— RECORDS FOR THIS TASK —
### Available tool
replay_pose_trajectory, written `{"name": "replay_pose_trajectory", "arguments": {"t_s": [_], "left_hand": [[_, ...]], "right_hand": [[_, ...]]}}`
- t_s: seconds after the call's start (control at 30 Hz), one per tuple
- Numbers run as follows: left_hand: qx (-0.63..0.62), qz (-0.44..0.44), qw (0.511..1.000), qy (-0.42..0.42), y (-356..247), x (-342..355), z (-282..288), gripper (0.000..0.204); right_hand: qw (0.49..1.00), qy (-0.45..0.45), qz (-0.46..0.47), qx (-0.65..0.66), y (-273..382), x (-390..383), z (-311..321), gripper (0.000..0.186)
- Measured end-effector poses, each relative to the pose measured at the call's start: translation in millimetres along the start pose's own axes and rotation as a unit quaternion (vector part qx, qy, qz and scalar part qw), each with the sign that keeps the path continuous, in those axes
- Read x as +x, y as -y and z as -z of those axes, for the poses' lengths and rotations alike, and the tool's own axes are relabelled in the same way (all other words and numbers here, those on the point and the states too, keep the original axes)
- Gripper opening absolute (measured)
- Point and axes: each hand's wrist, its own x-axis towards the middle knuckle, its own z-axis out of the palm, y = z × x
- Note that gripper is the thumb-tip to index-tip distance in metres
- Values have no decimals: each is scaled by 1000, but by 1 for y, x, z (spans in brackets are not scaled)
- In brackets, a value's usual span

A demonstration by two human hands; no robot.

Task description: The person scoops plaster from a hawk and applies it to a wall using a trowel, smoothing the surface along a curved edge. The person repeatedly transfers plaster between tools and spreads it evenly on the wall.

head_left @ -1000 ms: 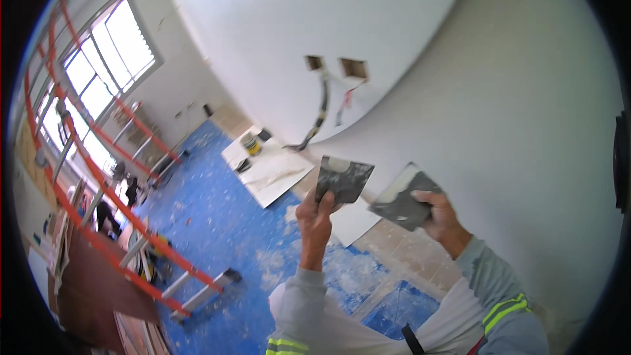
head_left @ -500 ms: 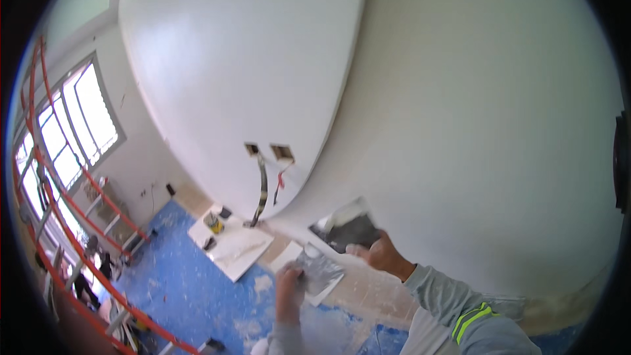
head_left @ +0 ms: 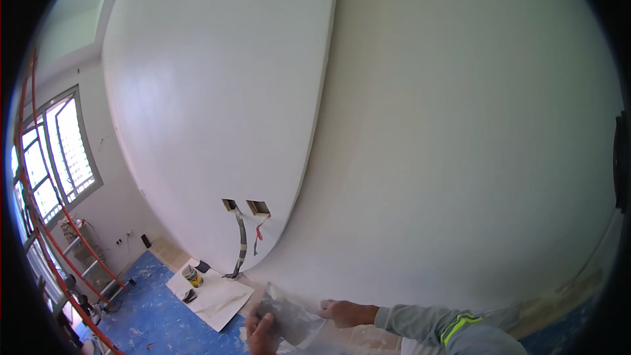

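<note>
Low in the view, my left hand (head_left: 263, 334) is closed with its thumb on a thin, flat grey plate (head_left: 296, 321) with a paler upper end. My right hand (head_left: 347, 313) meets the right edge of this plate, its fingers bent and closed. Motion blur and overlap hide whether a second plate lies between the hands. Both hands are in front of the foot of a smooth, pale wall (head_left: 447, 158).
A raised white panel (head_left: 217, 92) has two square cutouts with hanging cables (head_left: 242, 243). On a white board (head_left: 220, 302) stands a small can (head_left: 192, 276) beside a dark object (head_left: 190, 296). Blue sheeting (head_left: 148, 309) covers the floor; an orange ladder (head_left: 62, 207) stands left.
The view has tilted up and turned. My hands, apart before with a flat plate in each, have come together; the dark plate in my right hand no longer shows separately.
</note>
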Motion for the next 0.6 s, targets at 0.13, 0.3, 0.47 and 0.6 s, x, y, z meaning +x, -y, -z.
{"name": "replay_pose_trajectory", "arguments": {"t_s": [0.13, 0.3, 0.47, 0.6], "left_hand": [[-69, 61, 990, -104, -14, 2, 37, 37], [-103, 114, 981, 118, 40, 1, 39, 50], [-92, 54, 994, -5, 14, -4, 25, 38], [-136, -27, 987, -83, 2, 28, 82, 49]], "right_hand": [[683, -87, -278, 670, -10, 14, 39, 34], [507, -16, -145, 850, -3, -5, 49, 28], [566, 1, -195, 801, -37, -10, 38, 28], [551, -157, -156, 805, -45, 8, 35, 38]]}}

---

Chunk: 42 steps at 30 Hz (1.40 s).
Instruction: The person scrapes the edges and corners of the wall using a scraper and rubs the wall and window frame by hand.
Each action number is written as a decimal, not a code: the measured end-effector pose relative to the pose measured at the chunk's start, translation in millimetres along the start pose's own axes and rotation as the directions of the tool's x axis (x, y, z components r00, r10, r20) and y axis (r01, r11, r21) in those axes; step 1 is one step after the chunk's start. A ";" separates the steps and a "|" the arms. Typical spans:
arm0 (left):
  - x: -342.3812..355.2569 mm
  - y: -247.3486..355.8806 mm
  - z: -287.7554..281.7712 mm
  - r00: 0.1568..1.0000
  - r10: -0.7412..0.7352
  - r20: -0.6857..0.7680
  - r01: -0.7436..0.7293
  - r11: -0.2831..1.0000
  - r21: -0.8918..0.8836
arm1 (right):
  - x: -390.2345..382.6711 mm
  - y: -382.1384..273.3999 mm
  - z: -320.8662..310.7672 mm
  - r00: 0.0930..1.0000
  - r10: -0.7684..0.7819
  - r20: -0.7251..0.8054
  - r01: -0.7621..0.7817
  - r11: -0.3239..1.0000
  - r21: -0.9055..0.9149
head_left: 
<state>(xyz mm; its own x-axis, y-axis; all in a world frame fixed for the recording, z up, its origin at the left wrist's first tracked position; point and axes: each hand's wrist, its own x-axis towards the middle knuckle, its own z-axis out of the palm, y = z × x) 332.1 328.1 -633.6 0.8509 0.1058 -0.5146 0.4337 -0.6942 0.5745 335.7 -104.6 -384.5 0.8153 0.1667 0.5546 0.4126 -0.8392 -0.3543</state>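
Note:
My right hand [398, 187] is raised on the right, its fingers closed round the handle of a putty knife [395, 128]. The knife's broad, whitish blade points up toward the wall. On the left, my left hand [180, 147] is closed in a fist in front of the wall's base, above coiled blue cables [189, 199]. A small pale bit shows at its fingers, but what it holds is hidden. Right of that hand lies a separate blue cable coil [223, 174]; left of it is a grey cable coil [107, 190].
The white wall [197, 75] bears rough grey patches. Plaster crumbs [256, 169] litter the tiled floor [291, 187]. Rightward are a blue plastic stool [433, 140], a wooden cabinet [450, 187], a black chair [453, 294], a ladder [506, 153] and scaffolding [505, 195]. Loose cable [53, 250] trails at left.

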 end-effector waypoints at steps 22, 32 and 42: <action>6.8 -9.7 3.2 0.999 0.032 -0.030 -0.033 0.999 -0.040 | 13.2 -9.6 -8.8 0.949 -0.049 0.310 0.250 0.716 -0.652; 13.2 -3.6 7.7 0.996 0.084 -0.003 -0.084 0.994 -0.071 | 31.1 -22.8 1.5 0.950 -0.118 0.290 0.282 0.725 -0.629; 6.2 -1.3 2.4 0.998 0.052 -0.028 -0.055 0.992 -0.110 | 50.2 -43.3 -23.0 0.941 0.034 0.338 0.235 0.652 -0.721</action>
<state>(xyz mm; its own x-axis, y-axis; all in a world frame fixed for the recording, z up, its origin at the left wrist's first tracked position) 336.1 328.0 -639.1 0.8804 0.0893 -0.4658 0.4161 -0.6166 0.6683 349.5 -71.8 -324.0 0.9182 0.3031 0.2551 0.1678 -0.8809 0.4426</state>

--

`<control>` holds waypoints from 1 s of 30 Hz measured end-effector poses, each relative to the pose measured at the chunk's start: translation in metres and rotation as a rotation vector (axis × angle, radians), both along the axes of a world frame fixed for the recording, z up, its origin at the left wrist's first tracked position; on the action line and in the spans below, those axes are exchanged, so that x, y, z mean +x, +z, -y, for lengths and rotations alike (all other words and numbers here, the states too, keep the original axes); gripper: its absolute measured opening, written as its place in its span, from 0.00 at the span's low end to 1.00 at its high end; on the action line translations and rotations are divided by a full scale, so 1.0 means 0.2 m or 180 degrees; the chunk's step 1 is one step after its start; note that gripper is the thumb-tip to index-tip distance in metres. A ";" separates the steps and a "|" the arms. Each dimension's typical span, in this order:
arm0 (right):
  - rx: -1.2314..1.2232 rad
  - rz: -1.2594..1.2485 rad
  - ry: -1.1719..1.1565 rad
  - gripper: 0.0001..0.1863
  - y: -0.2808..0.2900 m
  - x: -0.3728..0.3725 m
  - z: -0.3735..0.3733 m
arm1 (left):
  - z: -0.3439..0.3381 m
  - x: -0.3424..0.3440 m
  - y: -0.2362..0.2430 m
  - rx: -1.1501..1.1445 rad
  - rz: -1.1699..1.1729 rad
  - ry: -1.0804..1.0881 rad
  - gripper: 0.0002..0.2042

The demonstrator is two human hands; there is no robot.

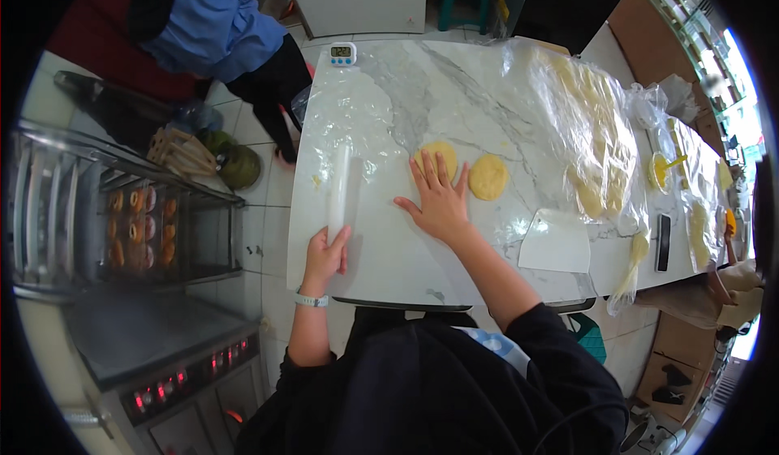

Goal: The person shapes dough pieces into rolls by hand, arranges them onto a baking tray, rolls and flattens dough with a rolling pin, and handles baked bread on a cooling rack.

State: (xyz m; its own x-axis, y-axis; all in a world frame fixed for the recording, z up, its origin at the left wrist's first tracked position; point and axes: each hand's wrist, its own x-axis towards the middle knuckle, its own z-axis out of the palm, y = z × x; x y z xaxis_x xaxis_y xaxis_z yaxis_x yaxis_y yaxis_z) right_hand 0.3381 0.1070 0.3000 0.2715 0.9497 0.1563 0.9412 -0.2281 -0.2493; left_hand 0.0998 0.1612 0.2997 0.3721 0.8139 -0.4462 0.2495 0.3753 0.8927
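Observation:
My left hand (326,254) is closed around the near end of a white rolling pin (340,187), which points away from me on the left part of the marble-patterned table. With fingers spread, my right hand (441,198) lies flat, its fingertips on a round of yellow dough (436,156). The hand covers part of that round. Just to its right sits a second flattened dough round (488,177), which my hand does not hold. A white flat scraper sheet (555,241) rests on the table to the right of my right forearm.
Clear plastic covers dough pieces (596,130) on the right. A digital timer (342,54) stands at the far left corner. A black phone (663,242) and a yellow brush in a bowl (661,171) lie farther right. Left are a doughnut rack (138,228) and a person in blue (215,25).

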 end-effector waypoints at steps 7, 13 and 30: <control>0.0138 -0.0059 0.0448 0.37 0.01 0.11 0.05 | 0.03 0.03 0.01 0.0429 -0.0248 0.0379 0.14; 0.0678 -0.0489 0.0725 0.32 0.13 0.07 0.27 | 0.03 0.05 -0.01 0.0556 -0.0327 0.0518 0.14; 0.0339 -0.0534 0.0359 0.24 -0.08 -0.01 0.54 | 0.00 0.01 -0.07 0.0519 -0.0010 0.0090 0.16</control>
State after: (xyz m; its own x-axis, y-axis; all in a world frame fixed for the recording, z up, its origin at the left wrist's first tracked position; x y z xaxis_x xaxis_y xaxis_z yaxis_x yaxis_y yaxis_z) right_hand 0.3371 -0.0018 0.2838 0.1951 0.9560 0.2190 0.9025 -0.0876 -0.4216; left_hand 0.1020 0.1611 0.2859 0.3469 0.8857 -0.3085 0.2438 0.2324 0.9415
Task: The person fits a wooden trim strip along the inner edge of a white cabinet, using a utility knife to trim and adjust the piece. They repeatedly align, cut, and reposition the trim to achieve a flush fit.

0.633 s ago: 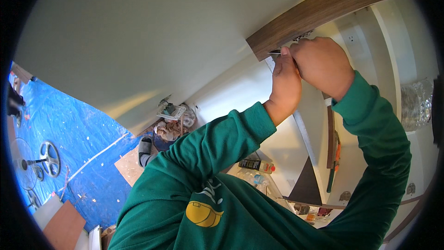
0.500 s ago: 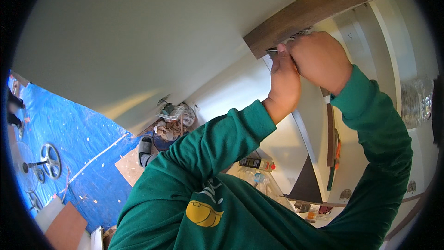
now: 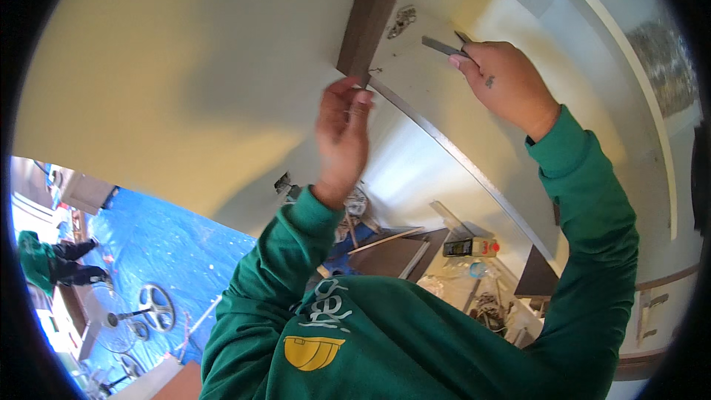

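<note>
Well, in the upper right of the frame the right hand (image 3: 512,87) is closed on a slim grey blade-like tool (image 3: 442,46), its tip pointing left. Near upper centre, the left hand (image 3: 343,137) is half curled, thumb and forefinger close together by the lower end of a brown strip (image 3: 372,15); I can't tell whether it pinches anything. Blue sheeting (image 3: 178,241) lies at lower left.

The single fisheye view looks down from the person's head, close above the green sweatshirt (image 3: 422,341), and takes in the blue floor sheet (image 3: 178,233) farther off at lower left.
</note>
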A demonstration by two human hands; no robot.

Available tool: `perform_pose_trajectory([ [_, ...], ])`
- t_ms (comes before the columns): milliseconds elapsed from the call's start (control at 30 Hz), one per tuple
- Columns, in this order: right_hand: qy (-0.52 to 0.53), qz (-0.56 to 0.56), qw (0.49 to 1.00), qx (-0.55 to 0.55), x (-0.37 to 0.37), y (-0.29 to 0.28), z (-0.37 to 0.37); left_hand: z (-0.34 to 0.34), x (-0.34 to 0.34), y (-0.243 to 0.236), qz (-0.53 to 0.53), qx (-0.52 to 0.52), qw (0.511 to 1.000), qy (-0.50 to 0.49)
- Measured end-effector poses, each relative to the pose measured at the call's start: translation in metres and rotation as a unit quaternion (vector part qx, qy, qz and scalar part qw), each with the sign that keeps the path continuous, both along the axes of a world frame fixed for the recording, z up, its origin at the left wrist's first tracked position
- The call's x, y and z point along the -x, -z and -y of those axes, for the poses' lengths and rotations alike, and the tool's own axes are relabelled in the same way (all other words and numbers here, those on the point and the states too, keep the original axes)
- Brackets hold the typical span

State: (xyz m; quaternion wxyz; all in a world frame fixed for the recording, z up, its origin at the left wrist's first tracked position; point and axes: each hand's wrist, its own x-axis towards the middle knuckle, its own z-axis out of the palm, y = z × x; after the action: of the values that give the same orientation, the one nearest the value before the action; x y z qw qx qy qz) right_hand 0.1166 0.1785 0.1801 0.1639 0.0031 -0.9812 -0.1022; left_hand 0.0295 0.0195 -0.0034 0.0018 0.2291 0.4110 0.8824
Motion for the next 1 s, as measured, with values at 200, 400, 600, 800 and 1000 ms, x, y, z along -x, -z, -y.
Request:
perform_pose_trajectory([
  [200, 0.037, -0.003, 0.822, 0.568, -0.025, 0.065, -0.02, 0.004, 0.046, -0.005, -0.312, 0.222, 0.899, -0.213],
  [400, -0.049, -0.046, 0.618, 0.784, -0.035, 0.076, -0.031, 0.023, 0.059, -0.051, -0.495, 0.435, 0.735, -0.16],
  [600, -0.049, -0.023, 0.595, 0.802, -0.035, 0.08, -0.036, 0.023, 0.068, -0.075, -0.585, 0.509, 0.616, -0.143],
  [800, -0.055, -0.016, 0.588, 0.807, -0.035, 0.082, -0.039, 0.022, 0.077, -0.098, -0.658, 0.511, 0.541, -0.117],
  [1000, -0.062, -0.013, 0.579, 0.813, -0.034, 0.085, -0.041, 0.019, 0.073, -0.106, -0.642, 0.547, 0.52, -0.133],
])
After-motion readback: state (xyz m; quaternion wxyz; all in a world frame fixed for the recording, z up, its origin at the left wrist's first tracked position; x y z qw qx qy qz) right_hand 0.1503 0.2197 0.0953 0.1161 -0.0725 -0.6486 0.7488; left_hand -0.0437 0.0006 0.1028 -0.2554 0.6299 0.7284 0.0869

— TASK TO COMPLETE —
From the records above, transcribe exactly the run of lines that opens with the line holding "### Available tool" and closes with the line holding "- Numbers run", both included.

— REPLY —
### Available tool
replay_pose_trajectory, written `{"name": "replay_pose_trajectory", "arguments": {"t_s": [_], "left_hand": [[_, ...]], "right_hand": [[_, ...]]}}`
- t_s: seconds after the call's start (control at 30 Hz), one per tuple
- Numbers run as follows: left_hand: qx (-0.63..0.62), qz (-0.44..0.44), qw (0.511..1.000), qy (-0.42..0.42), y (-356..247), x (-342..355), z (-282..288), gripper (0.000..0.204); right_hand: qw (0.49..1.00), qy (-0.45..0.45), qz (-0.46..0.47), qx (-0.65..0.66), y (-273..382), x (-390..383), z (-311..321), gripper (0.000..0.186)

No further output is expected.